Yule Brook Botany Reserve

From Wikipedia, the free encyclopedia

The Yule Brook Botany Reserve, showing fenceline, fire break, and typical vegetation, including Actinostrobus pyramidalis (Swamp Cypress) and Banksia telmatiaea (Swamp Fox Banksia)
A vegetation community in the Yule Brook Botany Reserve

Yule Brook Botany Reserve, also known as Yule Brook Reserve and Cannington Swamps, is a 34.6-hectare (85-acre) parcel of land in the Perth, Western Australia suburb of Kenwick. It is owned by the University of Western Australia, and used by them for botanical research and teaching.
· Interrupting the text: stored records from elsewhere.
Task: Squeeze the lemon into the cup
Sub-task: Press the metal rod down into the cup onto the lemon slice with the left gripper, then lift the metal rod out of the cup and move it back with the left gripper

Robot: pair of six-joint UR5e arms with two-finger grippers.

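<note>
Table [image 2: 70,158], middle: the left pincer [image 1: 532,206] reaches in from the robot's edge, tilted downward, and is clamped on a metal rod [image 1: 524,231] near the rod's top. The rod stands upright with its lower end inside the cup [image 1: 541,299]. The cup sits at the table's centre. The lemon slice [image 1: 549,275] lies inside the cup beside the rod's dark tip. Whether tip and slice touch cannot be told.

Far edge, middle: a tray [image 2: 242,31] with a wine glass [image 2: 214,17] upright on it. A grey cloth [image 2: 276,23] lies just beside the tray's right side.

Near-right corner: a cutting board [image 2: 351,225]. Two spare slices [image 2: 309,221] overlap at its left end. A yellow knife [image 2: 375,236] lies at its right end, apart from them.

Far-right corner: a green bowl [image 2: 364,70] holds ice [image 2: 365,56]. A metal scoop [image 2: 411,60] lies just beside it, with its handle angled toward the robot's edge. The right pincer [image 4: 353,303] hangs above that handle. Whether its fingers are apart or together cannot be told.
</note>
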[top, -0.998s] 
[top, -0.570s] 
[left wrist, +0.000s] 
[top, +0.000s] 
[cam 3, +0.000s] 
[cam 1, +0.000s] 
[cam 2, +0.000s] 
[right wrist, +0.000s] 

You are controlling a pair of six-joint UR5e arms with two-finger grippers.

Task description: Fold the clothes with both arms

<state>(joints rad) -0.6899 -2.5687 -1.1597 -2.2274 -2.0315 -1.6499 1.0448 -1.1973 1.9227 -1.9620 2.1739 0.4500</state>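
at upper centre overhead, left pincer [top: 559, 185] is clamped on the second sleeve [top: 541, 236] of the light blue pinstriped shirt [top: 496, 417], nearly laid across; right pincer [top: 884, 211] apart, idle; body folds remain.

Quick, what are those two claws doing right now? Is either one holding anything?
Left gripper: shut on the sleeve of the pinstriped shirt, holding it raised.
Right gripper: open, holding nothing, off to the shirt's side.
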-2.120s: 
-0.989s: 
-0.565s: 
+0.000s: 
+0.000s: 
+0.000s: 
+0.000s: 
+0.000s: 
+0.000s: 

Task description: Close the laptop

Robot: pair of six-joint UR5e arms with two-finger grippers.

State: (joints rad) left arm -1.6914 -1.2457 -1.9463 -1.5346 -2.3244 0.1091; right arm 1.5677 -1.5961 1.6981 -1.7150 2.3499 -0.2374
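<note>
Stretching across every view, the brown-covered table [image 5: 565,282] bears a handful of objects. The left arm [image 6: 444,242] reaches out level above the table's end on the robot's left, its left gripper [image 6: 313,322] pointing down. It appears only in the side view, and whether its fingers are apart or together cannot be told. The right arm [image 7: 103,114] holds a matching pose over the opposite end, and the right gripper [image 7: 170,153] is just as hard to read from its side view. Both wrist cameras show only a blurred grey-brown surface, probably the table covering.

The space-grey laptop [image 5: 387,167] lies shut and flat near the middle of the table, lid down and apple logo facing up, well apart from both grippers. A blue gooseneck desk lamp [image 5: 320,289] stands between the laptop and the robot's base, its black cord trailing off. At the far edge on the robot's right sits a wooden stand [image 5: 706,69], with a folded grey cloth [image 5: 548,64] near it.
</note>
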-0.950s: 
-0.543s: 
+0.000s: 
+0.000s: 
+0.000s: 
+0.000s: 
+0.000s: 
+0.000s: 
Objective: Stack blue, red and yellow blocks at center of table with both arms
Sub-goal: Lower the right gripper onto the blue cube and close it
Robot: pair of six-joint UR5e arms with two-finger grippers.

It was purchased by the university in 1949, and carefully surveyed the following year by botanist N. H. Speck. In 1979 it was gazetted as a reserve, ensuring that it cannot be developed without the approval of both the local council and the state government's metropolitan planning authority.[1]

The site is especially valuable for botanical research, as it is located where two sand ridges cross a seasonally wet lowland. Hence there is a very great variety of habitats and vegetation within a small area. Numerous studies have been published based on experiments and observations in the reserve, and some species have been published based on type specimens collected within the reserve.[2][3]

Notes[edit]

  1. ^ Yule Brook Reserve : interim guidelines for necessary operations, Dept. of Conservation & Land Management, 1987, retrieved 22 February 2019
  2. ^ Stephens, Lindsay; University of Western Australia. Department of Botany (1985), Phenological responses of selected species from the Yule Brook Reserve, Kenwick, retrieved 22 February 2019
  3. ^ J Lewis; DT Bell (1981), "Reproductive isolation of co-occurring Banksia species at the Yule Brook Botany Reserve, Western Australia", Australian Journal of Botany, 29 (6), CSIRO PUBLISHING: 665–674, doi:10.1071/bt9810665, ISSN 1444-9862

References[edit]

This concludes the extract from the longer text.